From Chatbots to Agents: What Actually Changed
If you’ve been anywhere near the AI space this year, you’ve heard the word agents everywhere. I’ve been digging through some university lecture notes on the topic, and I want to share what I learned in plain terms, no PhD required.
What is an AI agent, really?
Start with a plain Large Language Model. At its core, an LLM is a conditional sequence modeler: it produces text one token at a time. It doesn’t hold long-term goals, it doesn’t act on the outside world, and it doesn’t run any kind of ongoing loop. You give it a prompt, it gives you text back, and that’s the whole interaction.
An agent is a step up. The textbook definition is “a computational system situated in an environment, capable of autonomous action to meet its design objectives”, which is a mouthful, but the idea is simple: an agent lives inside some environment (a browser, a codebase, an operating system, the internet) and can take actions on its own to get something done.
The key difference is the loop. Instead of one prompt in, one answer out, an agent runs continuously: it observes its environment, decides what to do next, acts, and then observes the result of that action before deciding again.
A concrete example: say you ask an agent to find the cheapest flight to Tokyo next month. A plain LLM will describe how to search for flights. An agent will actually open a browser, query flight APIs, compare the results, and hand you back a booking link.
Tools: the thing that makes agents useful
The capability that unlocks all of this is tool use. A plain model generates text. An agent generates text that is also a control signal, a structured output that the surrounding system interprets as “call this API,” “run this Python snippet,” or “query this database.”
To make that work, a typical tool-augmented agent has four pieces wired together:
- An LLM core that does the reasoning and decides what to do
- A memory system so it can remember what happened earlier in the task
- A planner that breaks big goals into smaller steps
- A tool interface that lets it actually call external things
How agents decide to act
There are a few different schools of thought on how the model should figure out when to use a tool.
ReAct (Reason + Act) is the most common pattern. The model is prompted to interleave reasoning (“I need to know the current weather in Tokyo”) with acting (“call the weather API”), then observe the result and reason about the next step. It’s essentially a visible train of thought punctuated by tool calls.
Toolformer takes a different route. Instead of relying on prompting, it trains the model itself to insert API calls directly into its output where they’re useful. The tool use becomes part of how the model writes, not just how it’s prompted.

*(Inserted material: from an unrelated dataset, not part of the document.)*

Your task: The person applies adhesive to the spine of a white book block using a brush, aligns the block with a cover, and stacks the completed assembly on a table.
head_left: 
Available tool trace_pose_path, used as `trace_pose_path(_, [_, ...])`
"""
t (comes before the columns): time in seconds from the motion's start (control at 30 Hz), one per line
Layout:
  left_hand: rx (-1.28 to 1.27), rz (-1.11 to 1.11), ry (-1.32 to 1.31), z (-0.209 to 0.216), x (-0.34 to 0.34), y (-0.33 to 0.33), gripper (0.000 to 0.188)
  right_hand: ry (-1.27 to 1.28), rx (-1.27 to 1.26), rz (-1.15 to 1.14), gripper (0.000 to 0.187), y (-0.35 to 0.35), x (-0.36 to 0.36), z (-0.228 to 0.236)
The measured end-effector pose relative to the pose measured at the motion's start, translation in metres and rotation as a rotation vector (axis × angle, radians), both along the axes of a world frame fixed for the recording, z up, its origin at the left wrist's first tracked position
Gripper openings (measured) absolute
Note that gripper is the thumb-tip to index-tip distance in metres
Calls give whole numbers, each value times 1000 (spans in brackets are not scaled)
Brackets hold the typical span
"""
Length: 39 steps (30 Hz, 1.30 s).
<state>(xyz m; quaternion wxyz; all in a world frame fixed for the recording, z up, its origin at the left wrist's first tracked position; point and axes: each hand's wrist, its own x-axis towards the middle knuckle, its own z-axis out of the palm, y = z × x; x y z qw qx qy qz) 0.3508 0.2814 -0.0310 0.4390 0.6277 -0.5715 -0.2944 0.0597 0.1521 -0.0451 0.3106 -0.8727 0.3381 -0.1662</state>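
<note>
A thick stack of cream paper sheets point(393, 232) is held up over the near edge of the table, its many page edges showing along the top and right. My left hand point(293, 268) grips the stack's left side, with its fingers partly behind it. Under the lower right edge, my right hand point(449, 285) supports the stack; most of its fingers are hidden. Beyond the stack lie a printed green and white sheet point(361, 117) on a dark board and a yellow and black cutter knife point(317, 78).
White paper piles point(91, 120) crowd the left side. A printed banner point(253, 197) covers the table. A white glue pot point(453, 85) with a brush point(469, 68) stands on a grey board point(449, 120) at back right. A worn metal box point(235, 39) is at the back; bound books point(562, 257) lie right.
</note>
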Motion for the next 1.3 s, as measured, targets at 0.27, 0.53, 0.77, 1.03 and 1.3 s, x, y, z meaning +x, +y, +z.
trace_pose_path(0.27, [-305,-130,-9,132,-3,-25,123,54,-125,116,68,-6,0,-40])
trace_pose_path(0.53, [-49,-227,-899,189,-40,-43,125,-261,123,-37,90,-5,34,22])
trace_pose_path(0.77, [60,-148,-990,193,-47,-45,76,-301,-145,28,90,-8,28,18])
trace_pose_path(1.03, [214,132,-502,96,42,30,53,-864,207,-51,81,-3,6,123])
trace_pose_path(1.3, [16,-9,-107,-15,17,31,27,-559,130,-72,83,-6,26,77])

PAL (Program-Aided Language models) uses code as the universal tool. Instead of reasoning through a math or logic problem in English, the model writes a small program, runs it, and uses the output. It turns out code is a surprisingly general way to offload anything that requires precision.
Autonomy
Most of the hand-wringing about “autonomous AI” is aimed at the wrong layer. The LLM is not the thing that deletes your database or emails your customers, it’s just a text generator. The agent is what has hands. And the size of those hands is decided entirely by us, when we wire up the tool interface. An agent with read-only access to a sandboxed calendar is not dangerous no matter how confidently wrong the model is; an agent with a shell, production credentials, and the ability to send outbound HTTP is dangerous even if the model is near-perfect. Autonomy is a permissions problem dressed up as an intelligence problem, and we solve permissions problems the same way we always have, with scoped credentials, approval steps for destructive actions, and audit logs, not by waiting for the model to become wise enough to be trusted with everything.
That’s my take.
Where this is going, and where I am
The shift worth paying attention to is this: the LLM is no longer the product. It’s becoming the orchestrator of external computation and action. The interesting question is no longer “what can this model say?” but “what can this model do, and what tools should it have access to?”
I’m spending most of my free time building small agent systems across different stacks, trying out frameworks, wiring up tools, breaking things, rewiring them. Some of it works surprisingly well. Most of it doesn’t, which is honestly where the learning happens.